▸ **What is required**
Count the lines below that contain "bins". Answer with the number alone.

Excerpts from a dataset:
+ + + + +
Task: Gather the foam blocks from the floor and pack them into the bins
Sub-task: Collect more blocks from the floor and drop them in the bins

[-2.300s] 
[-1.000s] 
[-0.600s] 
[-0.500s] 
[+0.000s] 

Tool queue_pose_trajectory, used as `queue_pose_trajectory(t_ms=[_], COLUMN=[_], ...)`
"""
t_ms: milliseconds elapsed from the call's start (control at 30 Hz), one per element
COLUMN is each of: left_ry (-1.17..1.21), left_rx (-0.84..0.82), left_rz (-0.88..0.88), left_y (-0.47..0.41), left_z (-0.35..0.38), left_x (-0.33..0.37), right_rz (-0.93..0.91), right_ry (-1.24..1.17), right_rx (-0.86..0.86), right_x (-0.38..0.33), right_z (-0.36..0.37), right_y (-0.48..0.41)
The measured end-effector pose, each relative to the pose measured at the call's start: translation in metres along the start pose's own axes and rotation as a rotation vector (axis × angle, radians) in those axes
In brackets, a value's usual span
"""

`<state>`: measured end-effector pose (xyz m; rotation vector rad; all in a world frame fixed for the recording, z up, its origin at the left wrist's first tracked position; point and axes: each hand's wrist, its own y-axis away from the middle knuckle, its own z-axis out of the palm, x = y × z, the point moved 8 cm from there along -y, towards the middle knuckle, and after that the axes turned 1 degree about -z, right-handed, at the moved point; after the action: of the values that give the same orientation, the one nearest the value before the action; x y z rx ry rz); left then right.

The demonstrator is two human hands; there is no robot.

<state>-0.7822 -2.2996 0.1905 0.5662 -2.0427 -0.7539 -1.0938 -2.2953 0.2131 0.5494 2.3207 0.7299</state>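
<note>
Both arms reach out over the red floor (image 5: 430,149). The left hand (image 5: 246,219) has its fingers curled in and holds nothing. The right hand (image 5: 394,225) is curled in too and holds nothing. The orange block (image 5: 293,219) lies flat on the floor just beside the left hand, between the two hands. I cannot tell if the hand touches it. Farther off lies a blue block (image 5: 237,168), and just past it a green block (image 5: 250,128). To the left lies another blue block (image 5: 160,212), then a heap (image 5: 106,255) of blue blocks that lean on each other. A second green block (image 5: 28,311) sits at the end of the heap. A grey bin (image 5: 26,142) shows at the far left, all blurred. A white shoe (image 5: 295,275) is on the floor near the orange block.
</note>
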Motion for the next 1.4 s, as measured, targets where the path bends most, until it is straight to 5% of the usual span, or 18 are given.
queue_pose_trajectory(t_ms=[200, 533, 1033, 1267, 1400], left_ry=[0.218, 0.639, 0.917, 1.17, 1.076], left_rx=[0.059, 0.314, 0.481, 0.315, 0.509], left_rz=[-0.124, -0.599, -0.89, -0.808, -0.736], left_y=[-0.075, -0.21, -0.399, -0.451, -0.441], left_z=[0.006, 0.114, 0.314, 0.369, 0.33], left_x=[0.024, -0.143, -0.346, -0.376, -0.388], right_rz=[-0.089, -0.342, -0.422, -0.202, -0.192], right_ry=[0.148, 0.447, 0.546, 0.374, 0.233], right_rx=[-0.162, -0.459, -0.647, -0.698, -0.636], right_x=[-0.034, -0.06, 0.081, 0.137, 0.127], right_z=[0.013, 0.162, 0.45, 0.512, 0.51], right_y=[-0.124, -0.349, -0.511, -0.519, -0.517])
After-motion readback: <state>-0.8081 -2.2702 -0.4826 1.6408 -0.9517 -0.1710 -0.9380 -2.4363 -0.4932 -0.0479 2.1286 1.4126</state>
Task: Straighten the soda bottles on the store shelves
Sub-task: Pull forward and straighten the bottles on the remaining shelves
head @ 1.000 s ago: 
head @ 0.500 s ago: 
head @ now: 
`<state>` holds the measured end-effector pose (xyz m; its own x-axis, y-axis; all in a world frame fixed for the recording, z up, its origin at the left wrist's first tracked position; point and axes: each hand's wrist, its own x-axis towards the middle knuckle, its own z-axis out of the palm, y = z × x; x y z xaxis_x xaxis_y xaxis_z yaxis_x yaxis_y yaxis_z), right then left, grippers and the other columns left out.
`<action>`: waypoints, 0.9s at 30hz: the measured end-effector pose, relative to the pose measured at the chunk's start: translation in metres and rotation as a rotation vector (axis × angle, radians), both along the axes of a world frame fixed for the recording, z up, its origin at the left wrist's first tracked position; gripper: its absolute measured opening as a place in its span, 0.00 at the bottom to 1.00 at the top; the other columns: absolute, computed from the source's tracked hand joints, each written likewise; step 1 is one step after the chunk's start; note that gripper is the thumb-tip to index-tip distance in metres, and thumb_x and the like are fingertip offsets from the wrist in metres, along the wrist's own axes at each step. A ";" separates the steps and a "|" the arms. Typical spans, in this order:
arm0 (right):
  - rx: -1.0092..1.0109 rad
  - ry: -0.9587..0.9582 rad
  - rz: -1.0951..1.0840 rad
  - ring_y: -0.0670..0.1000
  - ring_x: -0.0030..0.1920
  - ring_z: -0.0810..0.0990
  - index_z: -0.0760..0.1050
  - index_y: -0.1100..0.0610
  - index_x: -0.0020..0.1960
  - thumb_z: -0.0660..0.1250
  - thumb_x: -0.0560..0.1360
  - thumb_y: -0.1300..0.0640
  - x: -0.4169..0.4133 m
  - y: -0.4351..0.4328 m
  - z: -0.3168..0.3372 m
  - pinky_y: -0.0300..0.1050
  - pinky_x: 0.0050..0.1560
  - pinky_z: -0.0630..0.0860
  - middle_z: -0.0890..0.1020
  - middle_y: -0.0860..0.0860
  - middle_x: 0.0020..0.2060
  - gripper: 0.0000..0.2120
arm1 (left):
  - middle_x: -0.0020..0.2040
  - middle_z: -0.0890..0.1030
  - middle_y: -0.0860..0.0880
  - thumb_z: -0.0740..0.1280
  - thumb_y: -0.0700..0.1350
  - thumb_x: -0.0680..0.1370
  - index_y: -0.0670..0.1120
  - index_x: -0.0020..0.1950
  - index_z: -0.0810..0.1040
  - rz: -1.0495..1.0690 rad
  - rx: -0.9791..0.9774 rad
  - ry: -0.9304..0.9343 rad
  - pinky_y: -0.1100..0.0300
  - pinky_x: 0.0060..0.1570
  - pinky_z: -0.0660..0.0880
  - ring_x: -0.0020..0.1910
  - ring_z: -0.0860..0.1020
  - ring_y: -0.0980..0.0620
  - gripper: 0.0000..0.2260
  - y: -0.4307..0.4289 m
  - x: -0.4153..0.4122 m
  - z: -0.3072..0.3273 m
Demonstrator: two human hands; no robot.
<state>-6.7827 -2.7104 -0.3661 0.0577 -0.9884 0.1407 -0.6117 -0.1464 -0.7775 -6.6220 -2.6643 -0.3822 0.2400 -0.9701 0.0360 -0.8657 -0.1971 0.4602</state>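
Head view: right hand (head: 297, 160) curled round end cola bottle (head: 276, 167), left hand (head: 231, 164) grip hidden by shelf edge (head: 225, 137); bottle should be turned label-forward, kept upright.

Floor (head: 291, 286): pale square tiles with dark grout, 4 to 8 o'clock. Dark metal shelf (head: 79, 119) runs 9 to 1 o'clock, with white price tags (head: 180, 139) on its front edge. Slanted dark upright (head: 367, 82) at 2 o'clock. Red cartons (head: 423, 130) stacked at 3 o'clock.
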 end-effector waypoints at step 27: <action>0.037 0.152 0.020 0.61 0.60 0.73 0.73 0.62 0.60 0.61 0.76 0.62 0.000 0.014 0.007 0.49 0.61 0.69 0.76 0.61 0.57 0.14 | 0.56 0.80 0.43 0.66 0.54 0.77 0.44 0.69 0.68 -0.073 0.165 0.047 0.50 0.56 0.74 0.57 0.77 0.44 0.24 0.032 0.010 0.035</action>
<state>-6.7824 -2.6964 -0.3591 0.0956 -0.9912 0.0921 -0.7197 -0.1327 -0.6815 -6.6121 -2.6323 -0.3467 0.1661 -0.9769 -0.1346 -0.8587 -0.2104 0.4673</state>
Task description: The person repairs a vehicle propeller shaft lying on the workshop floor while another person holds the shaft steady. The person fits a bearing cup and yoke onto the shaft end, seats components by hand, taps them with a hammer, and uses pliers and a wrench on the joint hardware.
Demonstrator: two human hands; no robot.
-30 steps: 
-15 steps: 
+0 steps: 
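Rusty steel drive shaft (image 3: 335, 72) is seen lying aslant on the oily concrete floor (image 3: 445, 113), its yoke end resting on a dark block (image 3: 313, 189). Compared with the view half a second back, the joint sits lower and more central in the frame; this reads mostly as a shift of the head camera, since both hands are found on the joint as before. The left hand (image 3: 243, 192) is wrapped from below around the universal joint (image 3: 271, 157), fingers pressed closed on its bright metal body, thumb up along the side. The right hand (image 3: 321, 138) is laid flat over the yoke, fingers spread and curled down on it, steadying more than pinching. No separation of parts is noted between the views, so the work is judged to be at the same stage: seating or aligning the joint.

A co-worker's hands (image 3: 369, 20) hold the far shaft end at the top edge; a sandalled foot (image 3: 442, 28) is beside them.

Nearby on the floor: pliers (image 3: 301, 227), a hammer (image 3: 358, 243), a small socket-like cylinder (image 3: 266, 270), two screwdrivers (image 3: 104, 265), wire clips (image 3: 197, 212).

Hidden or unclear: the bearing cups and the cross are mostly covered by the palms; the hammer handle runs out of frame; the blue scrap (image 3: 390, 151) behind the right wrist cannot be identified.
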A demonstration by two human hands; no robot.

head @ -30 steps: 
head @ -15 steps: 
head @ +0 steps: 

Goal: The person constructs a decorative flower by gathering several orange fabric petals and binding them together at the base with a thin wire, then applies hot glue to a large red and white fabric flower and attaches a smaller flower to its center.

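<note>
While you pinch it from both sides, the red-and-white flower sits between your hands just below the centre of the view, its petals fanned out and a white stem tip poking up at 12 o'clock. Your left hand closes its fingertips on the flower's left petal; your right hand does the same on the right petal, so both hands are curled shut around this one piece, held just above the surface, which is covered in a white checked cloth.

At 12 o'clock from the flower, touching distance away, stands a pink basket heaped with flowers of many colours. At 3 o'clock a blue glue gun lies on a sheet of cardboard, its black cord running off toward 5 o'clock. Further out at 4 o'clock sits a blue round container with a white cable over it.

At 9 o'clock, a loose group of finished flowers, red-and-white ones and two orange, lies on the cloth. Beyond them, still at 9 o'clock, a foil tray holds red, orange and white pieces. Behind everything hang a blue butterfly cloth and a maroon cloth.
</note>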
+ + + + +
▸ **Completed exercise**
2